Exclude images, then output the remaining data verbatim.
· · · ·
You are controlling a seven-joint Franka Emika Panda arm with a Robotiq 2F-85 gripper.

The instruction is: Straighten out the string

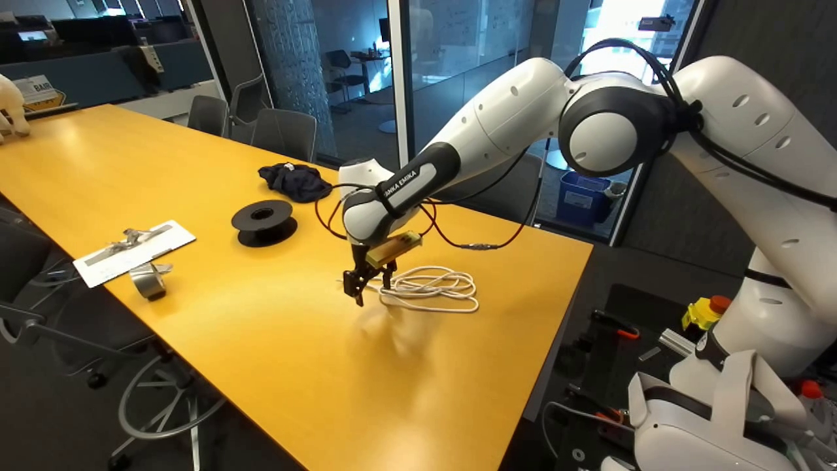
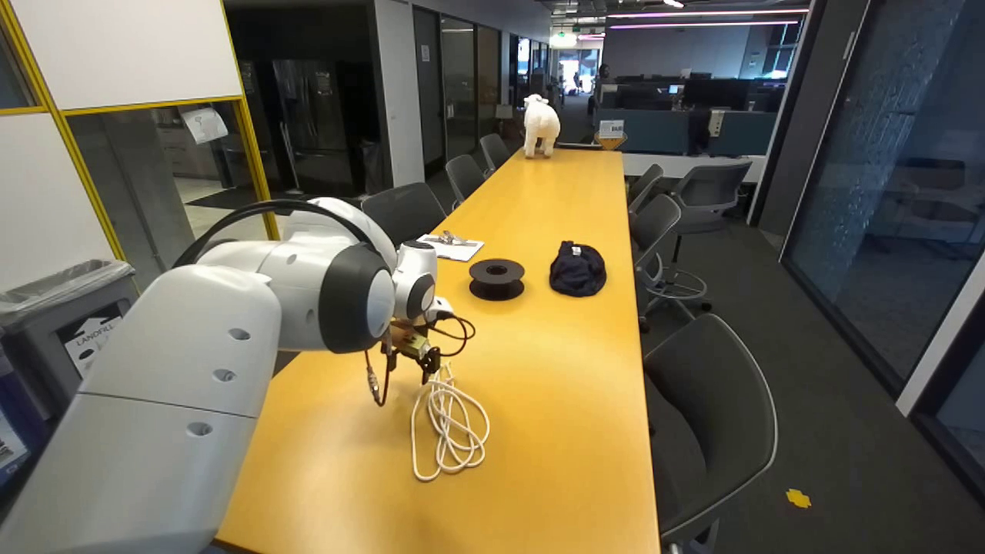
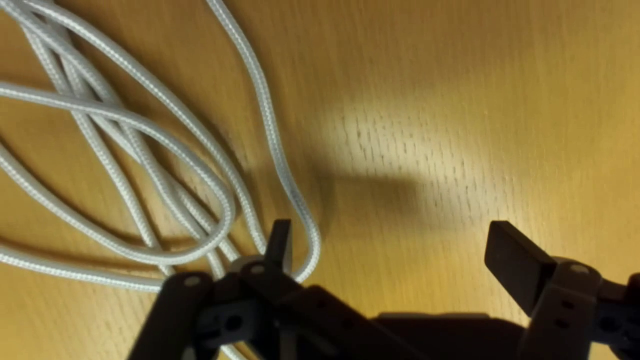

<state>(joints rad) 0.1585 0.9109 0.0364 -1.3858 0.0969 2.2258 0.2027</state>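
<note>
In the wrist view, the gripper (image 3: 392, 240) held nothing, its jaws wide apart. Beyond, toward ten o'clock, the string (image 3: 137, 121) lay in crossed loops on the table (image 3: 500, 100); no straightening seemed done, all the work remained.

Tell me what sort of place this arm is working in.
Probably a shared office, perhaps a research one: a long table lined with chairs, and monitors in the background past its far end.
</note>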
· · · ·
**Output for this task**
You are controlling a seven-joint Franka Emika Panda arm with a Robotiq 2F-85 gripper.

The instruction is: Straighten out the string


<state>(joints rad) 0.1585 0.9109 0.0364 -1.3858 0.0969 2.2258 0.2027</state>
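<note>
In the wrist view, the gripper (image 3: 392, 240) held nothing, its jaws wide apart. Beyond, toward ten o'clock, the string (image 3: 137, 121) lay in crossed loops on the table (image 3: 500, 100); no straightening seemed done, all the work remained.

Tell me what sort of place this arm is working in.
Probably a shared office, perhaps a research one: a long table lined with chairs, and monitors in the background past its far end.
</note>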

The answer stands, and there is nothing more to add.